For all the concern about money in politics, in the final analysis nothing is more important to movers and shakers in Washington, D.C., than having relationships that provide access to decision-makers. And no relationship is so powerful as being the friend of the president.
So who the chief executive hangs out with can be a question of national importance. Alarm bells will ring should Democrat Barack Obama take the oath of office in January and then have regular visits from Tony Rezko or Bill Ayers, the Chicago slumlord/influence peddler and the unrepentant terrorist bomber, respectively. The same can be said of Republican John McCain, though the friends of concern in his case are the senior senator from South Carolina, Lindsey Graham, and class-action trial lawyer John Coale, a prominent Hillary Clinton backer who has now come over to the GOP candidate.
Graham is the most prominent Senate advocate for a McCain presidency, while Coale has long been among the first tier of class-action trial lawyers who have become fabulously wealthy and politically powerful in recent decades by pursuing headlines and multimillion-dollar settlements from Fortune 500 corporations.
Coale recently boasted to The New York Sun that “Lindsey Graham, who is very close to John McCain, has voted against tort reform for a long time. As a trial lawyer, we consider Lindsey Graham one of us. He has influence with John McCain and one of the really good things about John McCain is he will listen.”

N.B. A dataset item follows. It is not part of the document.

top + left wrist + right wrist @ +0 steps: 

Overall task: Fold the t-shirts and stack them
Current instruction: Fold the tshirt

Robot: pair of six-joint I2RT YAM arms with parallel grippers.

What Coale wants Graham to get McCain to listen to is the trial lawyers’ case against tort reforms, commonsense changes in the law designed to reign in out-of-control attorneys such as the recently imprisoned William Lerach and Melvyn Weiss of the infamous Milberg Weiss law firm, and Richard “Dickie” Scruggs. Like Coale, Scruggs was a leader in the class-action lawsuits against Big Tobacco that resulted in multibillion-dollar paydays for trial lawyers.
Coale is also a longtime friend of former President Bill Clinton, who at the urging of Lerach vetoed the Private Securities Reform Act of 1995. Congress overrode Clinton and the law established some much-needed limits on class-action securities litigation.
But recent events such as the Justice Department’s prosecutions of Lerach, Weiss and Scruggs make clear that PSRA was only a good start.
Change really will be at hand if new PSRA-type reforms are approved following a congressional investigation of the corrupt culture of witness and plaintiff bribery, fraudulent damages claims and intimidating corporations into settlements that mainly enrich trial lawyers. Coale’s plan to use Graham to influence McCain against such an outcome should raise multiple red flags for anybody who cares about the integrity of the judiciary.